→ **ACTION ITEM**
From the records below, extract only the lines running from the line with "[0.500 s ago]" to the line with "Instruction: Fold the", both lines included, reproducing them exactly.
_ _ _
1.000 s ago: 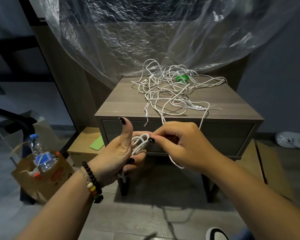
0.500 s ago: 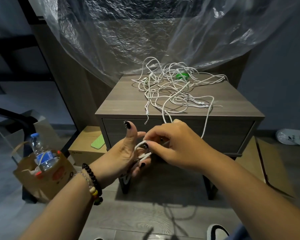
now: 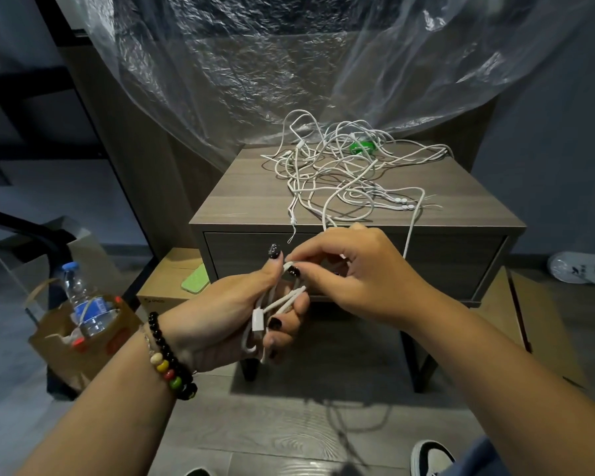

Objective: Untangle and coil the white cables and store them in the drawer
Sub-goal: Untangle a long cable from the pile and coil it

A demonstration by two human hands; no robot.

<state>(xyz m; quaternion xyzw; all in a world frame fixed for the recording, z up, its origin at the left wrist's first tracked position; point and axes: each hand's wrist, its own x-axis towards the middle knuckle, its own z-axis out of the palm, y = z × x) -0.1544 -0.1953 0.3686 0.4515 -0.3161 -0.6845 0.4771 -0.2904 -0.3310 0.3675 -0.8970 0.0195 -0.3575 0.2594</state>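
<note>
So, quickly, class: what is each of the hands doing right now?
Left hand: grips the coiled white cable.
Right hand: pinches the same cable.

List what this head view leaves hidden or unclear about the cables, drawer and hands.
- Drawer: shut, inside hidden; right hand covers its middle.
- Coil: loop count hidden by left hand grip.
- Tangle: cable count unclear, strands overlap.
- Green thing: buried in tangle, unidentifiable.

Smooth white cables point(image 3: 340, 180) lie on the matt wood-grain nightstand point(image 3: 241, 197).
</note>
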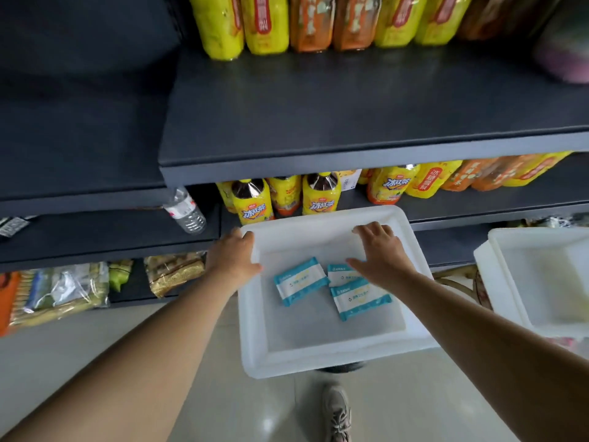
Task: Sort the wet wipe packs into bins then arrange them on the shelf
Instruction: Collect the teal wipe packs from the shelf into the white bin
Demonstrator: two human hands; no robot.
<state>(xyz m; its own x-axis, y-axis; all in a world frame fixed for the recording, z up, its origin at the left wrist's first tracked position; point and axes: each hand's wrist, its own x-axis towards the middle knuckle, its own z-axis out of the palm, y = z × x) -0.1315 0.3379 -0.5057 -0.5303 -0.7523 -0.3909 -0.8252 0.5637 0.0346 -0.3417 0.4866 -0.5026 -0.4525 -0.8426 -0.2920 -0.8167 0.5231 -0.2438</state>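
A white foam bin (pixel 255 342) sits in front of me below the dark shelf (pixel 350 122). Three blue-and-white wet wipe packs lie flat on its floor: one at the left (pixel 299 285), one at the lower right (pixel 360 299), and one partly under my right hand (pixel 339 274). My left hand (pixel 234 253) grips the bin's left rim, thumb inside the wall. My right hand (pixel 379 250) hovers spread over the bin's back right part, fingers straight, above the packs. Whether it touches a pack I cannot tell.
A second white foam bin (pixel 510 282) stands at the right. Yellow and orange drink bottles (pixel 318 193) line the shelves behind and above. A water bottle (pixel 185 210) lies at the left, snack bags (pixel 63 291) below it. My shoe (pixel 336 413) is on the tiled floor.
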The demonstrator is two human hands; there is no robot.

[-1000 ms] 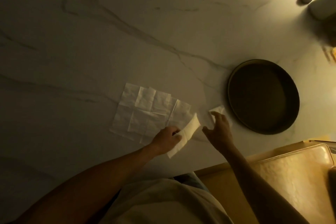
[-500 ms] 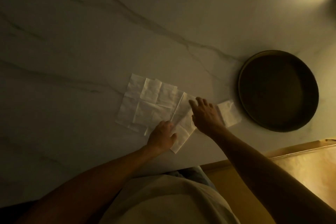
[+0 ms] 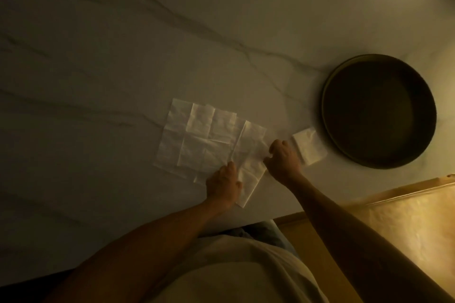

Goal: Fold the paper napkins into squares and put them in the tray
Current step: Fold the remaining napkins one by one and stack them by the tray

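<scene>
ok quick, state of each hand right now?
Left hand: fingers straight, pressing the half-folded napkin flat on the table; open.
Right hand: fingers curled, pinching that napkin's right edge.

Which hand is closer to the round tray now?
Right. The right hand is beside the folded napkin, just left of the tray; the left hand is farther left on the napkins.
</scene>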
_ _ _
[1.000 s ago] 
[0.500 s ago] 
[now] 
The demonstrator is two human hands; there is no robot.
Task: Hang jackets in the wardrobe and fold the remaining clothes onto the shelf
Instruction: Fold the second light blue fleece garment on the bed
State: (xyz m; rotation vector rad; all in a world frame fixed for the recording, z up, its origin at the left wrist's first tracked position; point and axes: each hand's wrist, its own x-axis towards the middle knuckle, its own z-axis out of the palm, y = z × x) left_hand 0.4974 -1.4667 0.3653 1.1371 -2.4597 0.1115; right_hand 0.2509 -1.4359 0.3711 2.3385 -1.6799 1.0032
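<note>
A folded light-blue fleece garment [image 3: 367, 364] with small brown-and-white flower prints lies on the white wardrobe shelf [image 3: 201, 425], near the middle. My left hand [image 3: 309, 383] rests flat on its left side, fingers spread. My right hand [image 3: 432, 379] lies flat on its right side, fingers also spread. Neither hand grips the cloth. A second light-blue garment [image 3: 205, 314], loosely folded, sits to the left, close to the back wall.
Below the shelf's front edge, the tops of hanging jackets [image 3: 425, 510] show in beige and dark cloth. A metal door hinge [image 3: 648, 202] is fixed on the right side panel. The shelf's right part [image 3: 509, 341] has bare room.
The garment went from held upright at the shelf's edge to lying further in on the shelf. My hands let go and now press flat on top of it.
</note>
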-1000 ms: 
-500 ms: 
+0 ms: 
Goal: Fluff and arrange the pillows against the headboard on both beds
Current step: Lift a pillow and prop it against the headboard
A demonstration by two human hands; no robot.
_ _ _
→ **YOUR SOLUTION**
[0.500 s ago] 
[now] 
The demonstrator is two human hands; there is no robot.
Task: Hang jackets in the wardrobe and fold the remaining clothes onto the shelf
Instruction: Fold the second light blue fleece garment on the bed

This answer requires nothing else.